Born and raised in Iran, Shamsian left in 1976 and earned his master’s degree at the University of Southern California. After moving north, he ran a few promising businesses in San Francisco, including a restaurant called Primavera on Sacramento Street, but repeatedly hit a dead end after landlords didn’t resign his leases.
Shamsian started researching enterprises with more security for leaseholders and learned that gas stations are subject to a law that strengthens protections for retailers. He started looking for a pump to take over, and it was his wife Fariba who first learned that the Mill Valley Arco was about to hit the market. Shamsian started managing the station in 1995 (Arco’s owner, Marathon Petroleum, is still the landlord) and quickly saw that he’d have to take a risk if he was going to succeed.
“I just had to go and sacrifice pricing,” he said. Using personal savings to keep the station afloat, Shamsian started slashing the price for a gallon of gas. His thinking was that if he kept selling a gallon at a price close to what he paid for it, but with volumes at their utmost peak, his profit would be consistent.

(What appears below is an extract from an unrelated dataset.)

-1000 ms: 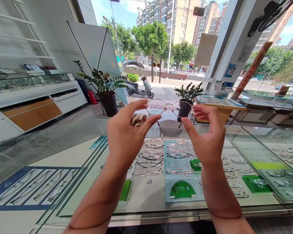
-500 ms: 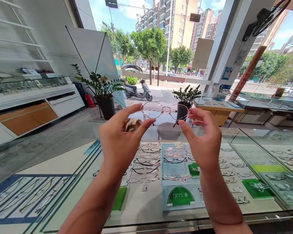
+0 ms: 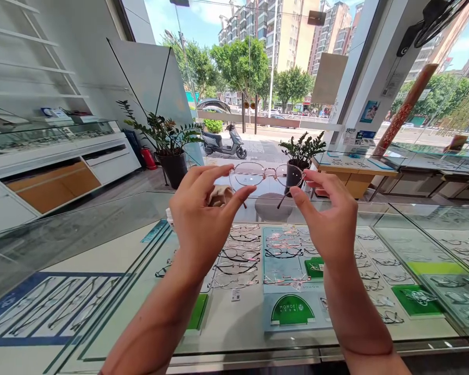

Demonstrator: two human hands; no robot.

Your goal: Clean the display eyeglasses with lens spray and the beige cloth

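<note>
Held up above the glass display counter (image 3: 242, 338) is a pair of thin metal-framed eyeglasses (image 3: 269, 174), roughly level, its temples pointing back down toward the counter. My left hand (image 3: 203, 203) pinches the left end of the frame between finger and thumb. A beige cloth (image 3: 220, 196) is also tucked in that palm, partly hidden by the fingers. On the other side, my right hand (image 3: 330, 213) grips the right end near the hinge. Through the clear lenses I see the floor and a plant pot. Under the glass, several rows of eyeglasses (image 3: 240, 254) lie below both hands.
A green sign (image 3: 293, 310) and a blue tray of frames (image 3: 50, 307) sit in the counter. Beyond it stand a grey stool (image 3: 273, 207), potted plants (image 3: 172, 169) and a side cabinet (image 3: 58, 179). A scooter (image 3: 224, 143) is outside the window.
The eyeglasses tilt slightly differently, with both temples showing more below the lenses. Both hands shift a little to the right in view, still holding the frame.
</note>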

“I went on a margin for a year,” he said. “Another station would say ‘Is he out of his mind — is he crazy?’ But that’s what started building this. For a year or so I was hardly making any money. But a couple of good things happened: Prices were at the $1 range. I was the one that dropped below the dollar, and people started going crazy when they saw gas selling for 99 cents a gallon.”
By the end of the decade, his Arco was selling so much gasoline that it was running out.